Мы бегали возле нее с такой прытью и столь долго, что забывали о времени и о еде, о том, что нас ждут дома — мы ведь на лодке уплывали в речку, о нас могли беспокоиться наши, спохватывались только тогда, когда было уж совсем темно и сыро кругом. Бежали скорей-скорей к лодке, ведь грести надо было час, два, а мы и без того устали за день, что и сказать было бы трудно, когда мы вернемся, когда вытащим лодку и принесем весла, закроем лодку на замок, когда оправдаемся дома. Когда мы обещали вернуться? Когда это все было? Когда? Утром? Или вчера? Или вообще бог знает когда, нам было уже трудно сказать, потому что грести старались быстро и скоро устали. Ветер как назло дул в лицо, то есть не помогал, а мешал, и мы плыли и плыли до полной темноты, когда уж все озеро закуталось туманом и все деревья стали черным-черны, каждый куст казался камнем, а домов все не было видно. О, нам и не приплыть было, казалось, не найти домов, но вот загорались огоньки на берегу, манили и звали в тепло домов, где ждали и уж не сердились, только волновались за нас старшие.
В этом позднем возвращении был свой смысл: дома уже только радовались, что живы и вернулись домой.
Каким блаженным теплом и радостью казались теплые сени и славное тепло комнаты, где пахло картошкой и луком, свежими огурцами и чаем, самоваром; как хотелось есть и спать, скорее спать, чем есть, спать, спать на теплых простынях — долго, уплывая все так же в светлую даль озера и погружаясь в его великолепную огромность.
* * *
Рая приезжала всегда тихо и внезапно, будто бы ночью или из-под воды: так она плавала часто вечерами и ночами под водой, затаив дыхание, и мы с тревогой и страхом считали вслух: «Раз, два, три» — сколько же она может так плавать — час, два, кто знает, как она там дышит — жабрами? На самом деле проходили всего минуты, пока она плыла под водой и не дышала, всего-то две-три минуты, но нам казалось — вечность.

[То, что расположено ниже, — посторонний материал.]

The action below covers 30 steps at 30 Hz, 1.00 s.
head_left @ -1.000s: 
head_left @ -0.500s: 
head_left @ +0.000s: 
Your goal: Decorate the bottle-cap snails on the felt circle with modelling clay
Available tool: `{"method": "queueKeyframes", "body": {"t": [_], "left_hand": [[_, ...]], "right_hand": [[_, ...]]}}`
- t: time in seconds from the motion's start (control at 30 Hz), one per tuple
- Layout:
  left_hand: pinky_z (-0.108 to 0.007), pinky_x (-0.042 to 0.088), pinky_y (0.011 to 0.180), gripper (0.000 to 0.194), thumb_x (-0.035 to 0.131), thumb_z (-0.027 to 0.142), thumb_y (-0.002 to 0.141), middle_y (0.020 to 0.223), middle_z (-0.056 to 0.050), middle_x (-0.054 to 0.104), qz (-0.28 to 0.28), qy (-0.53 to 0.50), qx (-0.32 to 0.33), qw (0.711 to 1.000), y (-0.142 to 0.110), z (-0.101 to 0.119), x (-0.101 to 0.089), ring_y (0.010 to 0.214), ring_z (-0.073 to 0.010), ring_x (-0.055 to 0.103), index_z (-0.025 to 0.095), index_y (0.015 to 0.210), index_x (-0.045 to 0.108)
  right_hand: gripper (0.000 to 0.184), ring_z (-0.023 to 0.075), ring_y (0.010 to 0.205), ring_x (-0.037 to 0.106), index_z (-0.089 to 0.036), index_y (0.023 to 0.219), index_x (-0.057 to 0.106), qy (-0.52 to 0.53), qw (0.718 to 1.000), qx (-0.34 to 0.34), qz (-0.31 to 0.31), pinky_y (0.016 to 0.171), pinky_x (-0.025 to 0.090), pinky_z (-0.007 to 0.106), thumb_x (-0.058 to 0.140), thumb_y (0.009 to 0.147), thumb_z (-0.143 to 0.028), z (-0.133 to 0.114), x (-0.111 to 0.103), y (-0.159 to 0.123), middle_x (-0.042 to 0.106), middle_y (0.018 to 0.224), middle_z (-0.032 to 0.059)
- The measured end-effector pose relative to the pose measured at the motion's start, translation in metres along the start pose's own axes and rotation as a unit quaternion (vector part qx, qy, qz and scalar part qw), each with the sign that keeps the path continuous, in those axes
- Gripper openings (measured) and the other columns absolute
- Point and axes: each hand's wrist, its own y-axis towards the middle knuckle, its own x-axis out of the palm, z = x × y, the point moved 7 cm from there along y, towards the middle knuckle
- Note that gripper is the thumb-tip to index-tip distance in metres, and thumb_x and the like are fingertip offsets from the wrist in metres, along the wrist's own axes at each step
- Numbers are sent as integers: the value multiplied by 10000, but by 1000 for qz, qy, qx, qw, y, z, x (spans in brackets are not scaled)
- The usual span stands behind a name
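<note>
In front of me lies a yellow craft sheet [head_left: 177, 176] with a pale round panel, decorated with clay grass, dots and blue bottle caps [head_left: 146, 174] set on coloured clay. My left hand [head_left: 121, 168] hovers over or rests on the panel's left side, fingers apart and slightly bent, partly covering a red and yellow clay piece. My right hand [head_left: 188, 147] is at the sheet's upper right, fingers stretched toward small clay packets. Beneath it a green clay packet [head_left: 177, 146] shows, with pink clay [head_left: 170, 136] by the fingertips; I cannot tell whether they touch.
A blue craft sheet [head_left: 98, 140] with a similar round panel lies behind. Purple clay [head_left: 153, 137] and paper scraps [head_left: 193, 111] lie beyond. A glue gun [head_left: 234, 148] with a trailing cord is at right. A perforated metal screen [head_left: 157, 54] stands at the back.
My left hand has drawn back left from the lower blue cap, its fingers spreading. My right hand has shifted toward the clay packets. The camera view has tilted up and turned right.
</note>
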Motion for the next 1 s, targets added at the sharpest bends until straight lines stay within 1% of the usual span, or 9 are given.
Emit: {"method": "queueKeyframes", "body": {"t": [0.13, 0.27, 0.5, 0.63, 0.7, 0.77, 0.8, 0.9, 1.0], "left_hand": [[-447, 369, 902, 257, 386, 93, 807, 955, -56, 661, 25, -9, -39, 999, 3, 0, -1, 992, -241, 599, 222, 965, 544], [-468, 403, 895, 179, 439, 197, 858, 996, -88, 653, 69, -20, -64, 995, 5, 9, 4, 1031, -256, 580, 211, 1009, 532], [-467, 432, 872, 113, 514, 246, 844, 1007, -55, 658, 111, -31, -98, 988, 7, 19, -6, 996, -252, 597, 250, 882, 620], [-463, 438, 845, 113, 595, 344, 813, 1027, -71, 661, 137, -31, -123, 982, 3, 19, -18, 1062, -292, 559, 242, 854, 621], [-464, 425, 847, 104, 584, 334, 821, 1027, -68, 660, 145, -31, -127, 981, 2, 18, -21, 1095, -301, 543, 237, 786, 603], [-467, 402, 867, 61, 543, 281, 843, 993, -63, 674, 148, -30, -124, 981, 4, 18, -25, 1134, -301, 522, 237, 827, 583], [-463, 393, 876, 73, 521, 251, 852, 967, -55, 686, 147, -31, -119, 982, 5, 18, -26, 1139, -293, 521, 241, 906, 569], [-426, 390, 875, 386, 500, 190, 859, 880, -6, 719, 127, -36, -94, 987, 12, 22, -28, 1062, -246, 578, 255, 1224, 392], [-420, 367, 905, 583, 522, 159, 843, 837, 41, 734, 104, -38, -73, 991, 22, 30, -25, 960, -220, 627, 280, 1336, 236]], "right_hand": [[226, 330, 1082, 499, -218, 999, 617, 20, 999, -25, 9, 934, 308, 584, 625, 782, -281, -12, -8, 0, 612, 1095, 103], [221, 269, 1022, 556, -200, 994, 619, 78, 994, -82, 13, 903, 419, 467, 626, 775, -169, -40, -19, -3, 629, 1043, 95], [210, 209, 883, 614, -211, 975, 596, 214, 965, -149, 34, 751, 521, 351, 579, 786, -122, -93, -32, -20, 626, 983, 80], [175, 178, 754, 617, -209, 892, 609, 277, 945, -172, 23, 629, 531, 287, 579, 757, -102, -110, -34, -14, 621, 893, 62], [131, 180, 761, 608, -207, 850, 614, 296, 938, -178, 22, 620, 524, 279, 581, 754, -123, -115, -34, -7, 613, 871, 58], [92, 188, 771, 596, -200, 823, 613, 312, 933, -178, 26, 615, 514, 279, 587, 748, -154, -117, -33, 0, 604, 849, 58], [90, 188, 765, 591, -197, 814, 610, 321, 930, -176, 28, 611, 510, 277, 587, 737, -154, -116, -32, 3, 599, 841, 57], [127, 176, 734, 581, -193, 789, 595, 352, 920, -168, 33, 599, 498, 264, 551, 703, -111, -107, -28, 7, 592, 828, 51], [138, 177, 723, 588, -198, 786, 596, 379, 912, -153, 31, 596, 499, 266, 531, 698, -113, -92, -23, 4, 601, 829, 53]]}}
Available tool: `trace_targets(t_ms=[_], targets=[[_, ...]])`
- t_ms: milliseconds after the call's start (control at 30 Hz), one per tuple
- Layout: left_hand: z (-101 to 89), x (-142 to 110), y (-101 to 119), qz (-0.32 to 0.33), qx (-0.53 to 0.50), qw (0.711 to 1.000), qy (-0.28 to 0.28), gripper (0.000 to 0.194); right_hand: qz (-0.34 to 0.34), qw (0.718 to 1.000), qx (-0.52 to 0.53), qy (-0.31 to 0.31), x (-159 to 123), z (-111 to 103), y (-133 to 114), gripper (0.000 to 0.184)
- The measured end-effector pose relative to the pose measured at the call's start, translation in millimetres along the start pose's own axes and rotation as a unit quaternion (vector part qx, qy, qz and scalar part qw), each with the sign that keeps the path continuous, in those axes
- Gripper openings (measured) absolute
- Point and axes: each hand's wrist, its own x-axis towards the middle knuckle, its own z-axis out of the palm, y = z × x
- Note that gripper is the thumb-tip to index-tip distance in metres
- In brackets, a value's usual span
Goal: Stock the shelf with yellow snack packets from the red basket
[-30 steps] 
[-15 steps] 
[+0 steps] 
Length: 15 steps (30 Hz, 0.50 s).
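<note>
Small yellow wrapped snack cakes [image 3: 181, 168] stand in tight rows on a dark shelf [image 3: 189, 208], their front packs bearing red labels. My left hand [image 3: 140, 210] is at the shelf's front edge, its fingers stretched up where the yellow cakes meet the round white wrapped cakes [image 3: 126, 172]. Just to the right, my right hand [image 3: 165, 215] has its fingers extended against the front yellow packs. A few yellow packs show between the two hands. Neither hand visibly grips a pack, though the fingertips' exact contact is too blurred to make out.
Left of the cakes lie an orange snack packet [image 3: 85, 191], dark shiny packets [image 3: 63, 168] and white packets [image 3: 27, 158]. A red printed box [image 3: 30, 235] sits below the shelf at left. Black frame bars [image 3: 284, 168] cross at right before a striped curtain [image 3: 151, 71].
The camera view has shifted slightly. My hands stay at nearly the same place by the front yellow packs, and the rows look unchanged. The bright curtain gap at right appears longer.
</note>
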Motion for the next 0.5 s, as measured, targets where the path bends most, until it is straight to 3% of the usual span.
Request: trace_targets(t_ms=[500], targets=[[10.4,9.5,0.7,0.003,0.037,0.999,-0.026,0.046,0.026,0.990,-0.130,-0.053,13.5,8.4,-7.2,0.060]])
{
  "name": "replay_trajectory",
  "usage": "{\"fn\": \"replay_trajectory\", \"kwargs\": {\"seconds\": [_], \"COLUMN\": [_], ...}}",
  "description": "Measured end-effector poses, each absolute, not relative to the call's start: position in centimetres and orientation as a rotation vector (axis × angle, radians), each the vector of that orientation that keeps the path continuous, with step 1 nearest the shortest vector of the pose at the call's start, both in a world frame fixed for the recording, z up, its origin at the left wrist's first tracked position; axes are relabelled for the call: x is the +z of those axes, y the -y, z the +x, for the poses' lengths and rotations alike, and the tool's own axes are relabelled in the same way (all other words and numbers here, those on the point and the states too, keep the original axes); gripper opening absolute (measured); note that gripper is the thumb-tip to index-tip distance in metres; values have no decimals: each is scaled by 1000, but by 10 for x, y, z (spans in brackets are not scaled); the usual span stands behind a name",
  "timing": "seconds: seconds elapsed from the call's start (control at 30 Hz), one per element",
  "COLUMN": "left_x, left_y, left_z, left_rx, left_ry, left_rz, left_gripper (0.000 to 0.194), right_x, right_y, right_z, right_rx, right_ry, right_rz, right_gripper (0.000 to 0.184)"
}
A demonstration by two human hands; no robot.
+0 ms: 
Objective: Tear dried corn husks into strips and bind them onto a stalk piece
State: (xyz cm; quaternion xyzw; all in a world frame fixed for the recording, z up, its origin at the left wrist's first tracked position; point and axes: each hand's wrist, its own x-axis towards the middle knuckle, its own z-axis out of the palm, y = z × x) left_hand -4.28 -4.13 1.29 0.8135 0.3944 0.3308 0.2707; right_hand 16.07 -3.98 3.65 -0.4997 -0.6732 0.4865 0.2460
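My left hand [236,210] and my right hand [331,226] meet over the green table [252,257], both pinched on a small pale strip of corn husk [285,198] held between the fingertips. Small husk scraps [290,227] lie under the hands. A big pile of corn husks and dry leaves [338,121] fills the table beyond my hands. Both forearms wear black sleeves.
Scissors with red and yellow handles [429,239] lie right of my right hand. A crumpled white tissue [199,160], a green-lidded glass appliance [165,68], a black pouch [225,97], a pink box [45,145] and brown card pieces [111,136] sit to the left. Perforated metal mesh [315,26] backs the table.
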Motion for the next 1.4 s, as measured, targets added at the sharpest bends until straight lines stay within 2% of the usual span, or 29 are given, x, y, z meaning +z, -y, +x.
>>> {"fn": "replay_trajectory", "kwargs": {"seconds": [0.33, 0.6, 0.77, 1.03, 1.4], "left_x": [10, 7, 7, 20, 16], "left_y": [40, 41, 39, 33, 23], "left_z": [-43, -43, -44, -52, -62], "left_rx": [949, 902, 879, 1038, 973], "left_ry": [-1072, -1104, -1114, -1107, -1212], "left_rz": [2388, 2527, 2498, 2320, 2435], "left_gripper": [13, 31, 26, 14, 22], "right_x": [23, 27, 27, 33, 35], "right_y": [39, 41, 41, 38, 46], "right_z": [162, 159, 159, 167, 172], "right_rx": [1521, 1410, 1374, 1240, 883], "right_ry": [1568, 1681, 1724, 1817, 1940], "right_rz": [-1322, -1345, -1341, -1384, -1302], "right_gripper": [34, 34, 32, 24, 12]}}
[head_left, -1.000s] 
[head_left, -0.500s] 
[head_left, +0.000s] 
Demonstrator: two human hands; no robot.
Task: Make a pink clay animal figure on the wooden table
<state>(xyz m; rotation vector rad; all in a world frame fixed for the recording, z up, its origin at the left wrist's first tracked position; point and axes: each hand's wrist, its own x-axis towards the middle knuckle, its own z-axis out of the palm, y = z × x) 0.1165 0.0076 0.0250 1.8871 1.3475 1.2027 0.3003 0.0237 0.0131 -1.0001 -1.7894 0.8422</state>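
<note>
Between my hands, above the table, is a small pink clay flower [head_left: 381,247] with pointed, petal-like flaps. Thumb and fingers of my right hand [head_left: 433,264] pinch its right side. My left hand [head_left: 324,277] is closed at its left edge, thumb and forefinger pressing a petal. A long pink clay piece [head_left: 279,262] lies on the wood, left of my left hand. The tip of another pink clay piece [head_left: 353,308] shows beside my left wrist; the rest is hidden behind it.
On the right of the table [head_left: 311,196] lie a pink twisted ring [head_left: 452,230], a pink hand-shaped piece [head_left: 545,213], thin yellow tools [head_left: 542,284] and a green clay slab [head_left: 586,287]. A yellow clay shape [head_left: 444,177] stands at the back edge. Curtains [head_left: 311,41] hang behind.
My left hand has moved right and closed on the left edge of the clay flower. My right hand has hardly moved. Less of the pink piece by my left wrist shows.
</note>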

Далеко-далеко появлялась ее голова над водой, и мы вздыхали с облегчением — жива; мы вдыхали воздух вместе с ней так глубоко, будто плыли тоже (мы и пытались, как она, погружаться с головой на долгое время, но со счетом двадцать выныривали так стремительно, что мальки кидались врассыпную, будто мы могли их раздавить).
Мы смотрели, как плавно и ровно она двигается, как идет из воды, улыбаясь нам своей надменной улыбкой, усталой, но вполне счастливой. Она не перекупается, как мы, до синевы, идет и даже машет нам рукой: «Плавали? Тоже плавали?»
Да, мы тоже плавали, как плавают утята. Мы плавали и ныряли до тех пор, пока уши не закладывало совершенно, пока нос не становился синим, пока не сводило скулы от холода и все тело не становилось будто чужим, мы купались до того, что уже и руки и ноги немели, вкус воды оставался во рту и в носу, ломило все тело; пока взрослые не старались нас вытащить силой, мы все купались, плавали, ныряли, погружаясь с головой, мы даже тонули иногда.
Рая никогда не тонула, не говорила лишних слов, не делала лишних движений, да и мы, сказать по правде, не всегда делали их — эти лишние движения. Она была отстраненная и не то чтобы пренебрегала нами, не то чтобы избегала нас, но была просто отстраненной, чужой и молчаливой. Она была хорошо и ладно воспитана, настолько ладно, что вполне могла существовать, жить одна на даче, что нас пленяло больше всего, заставляло завидовать и удивляться, как это ее, в тринадцать лет, оставляют совсем одну, совсем одну на даче — не надолго, не на все лето, но оставляют, ее, которая так много плавает, ныряет, так может спокойно уехать на лодке на целый день и исчезнуть совсем из дома, — оставляют.
Собственно, мы повторяли слова взрослых, мы повторяли то, что говорилось дома: «Странно, что ее оставляют, странно и опасно, потому что она не взрослая и не может сидеть дома одна». Говорилось, что само это одиночество может ее заставить делать всякую ерунду, но, как ни странно, ерунду делали мы, а не она. Рая была уже воспитана раз и навсегда, по крайней мере достаточно воспитана для своих лет.